Code du travail applicable à Mayotte
Chapitre III : Autres contrats de travail aidés
Les contrats de retour à l'emploi, conclus en vertu de ces conventions, donnent droit :
1° A la prise en charge par l'Etat des frais de formation lorsque le contrat associe l'exercice d'une activité professionnelle et le bénéfice d'une formation liée à cette activité et dispensée pendant le temps de travail dans le cadre d'un cahier des charges comportant notamment :
- la nature, l'objet, la durée et les effectifs des stages prévus dans les conventions mentionnées au premier alinéa du présent article,
- les moyens pédagogiques et techniques mis en oeuvre,
- les facilités accordées, le cas échéant, aux salariés pour poursuivre les stages prévus dans les conventions mentionnées au premier alinéa du présent article, notamment les congés, aménagements ou réductions d'horaires dont ils bénéficient en application de dispositions législatives, réglementaires ou contractuelles,
- les modalités de contrôle des connaissances et la nature de la sanction de la formation dispensée ;
2° A l'exonération du paiement des cotisations sociales dans les conditions fixées à l'article L. 323-3.

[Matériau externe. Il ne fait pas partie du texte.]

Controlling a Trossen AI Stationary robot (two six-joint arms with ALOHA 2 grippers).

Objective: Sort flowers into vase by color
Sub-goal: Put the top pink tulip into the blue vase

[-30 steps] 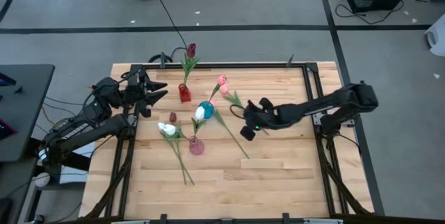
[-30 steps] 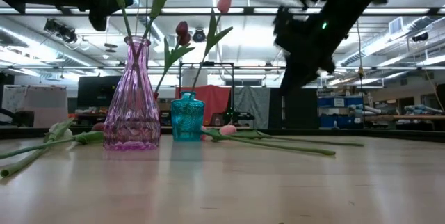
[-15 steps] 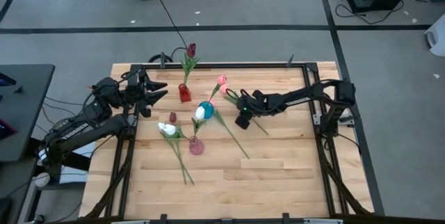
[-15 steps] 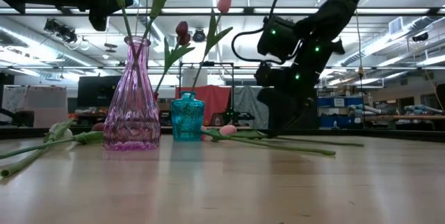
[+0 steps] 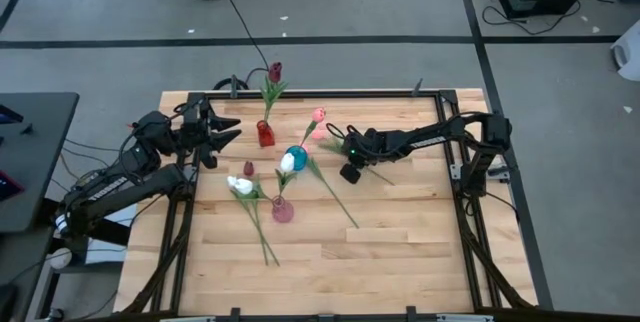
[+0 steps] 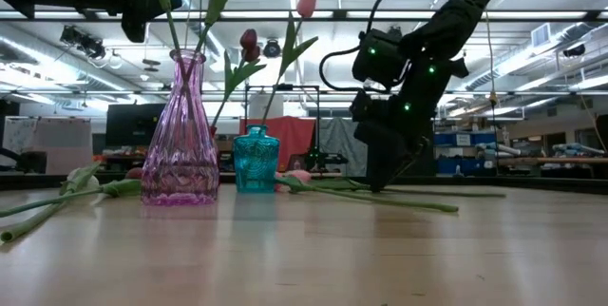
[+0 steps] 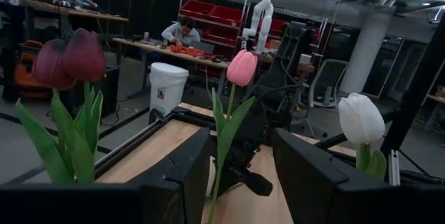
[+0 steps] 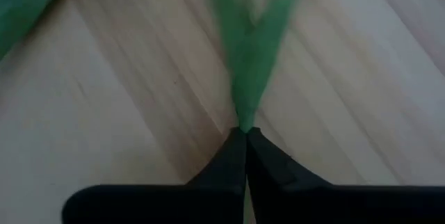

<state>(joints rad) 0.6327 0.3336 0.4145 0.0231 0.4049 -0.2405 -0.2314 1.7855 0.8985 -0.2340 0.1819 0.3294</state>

Ils sont passés par écrit et font l'objet d'un dépôt auprès de la direction du travail, de l'emploi et de la formation professionnelle.
L'exonération porte sur les rémunérations dues :
1° Dans une limite de vingt-quatre mois suivant la date d'embauche pour les demandeurs d'emploi depuis plus de trois ans ;
2° Dans la limite d'une période de douze mois suivant la date d'embauche pour les autres bénéficiaires.
L'exonération est subordonnée à la production d'une attestation de la direction du travail, de l'emploi et de la formation professionnelle.